I can't see where you do.

This new CBS News/New York Times poll nicely captures the political contours of the next two years. The essence is clear and provides an equivocal message for both parties: the Republican issue agenda isn't particularly popular; President Bush is.

Just what that means for Democrats trying to retake Congress or the White House I'm not precisely sure. One thing it does point up is the importance of how hard congressional Republicans and the White House try to push an ideological agenda. The temptation to do so will be great. And I suspect it's one they'll quickly succumb to.

That could make the White House rue the day they took back unified control of the federal government. Of course, it's not like everything's a bowl of cherries for the Democrats as long as President Bush can remain so popular even as his agenda is one most Americans don't agree with.
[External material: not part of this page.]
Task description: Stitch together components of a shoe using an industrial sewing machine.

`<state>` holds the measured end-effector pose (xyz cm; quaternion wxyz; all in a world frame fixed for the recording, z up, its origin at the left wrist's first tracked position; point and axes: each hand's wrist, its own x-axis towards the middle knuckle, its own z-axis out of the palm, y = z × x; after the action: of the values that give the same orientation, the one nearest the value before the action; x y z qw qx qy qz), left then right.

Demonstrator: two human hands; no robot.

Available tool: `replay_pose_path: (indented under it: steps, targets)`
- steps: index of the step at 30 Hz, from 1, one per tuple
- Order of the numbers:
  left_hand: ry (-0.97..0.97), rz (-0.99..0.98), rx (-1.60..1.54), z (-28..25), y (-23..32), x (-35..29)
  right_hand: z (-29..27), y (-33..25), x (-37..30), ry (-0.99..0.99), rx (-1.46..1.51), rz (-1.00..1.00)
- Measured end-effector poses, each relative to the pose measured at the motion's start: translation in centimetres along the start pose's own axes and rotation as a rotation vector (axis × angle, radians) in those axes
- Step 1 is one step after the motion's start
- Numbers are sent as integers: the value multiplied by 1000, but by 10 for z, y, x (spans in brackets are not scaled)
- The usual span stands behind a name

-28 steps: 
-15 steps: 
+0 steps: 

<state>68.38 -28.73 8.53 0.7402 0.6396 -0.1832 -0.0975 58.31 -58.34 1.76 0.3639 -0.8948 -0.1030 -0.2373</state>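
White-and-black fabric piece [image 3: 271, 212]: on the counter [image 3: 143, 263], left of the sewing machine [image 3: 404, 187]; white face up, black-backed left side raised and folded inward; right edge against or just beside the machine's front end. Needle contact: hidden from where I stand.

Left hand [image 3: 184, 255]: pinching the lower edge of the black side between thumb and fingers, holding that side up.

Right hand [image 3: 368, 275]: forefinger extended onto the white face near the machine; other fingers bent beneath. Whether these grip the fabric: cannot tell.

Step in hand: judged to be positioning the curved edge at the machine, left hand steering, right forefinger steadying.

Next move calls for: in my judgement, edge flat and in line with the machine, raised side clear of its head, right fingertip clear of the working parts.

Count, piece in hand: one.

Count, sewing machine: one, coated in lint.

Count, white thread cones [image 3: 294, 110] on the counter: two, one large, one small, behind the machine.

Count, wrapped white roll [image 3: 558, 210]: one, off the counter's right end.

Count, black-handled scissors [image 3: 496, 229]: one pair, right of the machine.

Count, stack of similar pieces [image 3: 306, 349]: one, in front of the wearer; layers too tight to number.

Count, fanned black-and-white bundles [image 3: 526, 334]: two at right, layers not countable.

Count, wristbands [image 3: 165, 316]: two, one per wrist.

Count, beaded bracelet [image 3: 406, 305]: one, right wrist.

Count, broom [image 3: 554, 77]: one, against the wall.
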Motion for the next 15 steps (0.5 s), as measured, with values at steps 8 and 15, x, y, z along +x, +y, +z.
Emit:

The best angle for Democrats would be to pry at the disjuncture between those two numbers rather than to hit the president head-on.

Elected Democrats and Democratic staffers on Capitol Hill really need to set aside a little time this evening to share some quiet, reflective moments with their own idiocy. Today, to great fanfare, President Bush signed the new law which creates the Department of Homeland Security. He got all sorts of great photos and TV coverage preening for the cameras and so forth. And, yet, this was the Dems' idea. They thought there should be a Department of Homeland Security. They pushed for it. He resisted it. Then he changed his tune and clobbered them with it in the election. How did they let this happen? Time for some quiet time ...

A bit more on the conference at Yale mentioned below. I was going to put together my recollections and ideas about what was discussed. But, frankly, Jeff Jarvis has already done it far better than I could. If you're interested in finding out more about what happened at the conference or if you're just interested in the blogging phenom, check out Jeff's run-down.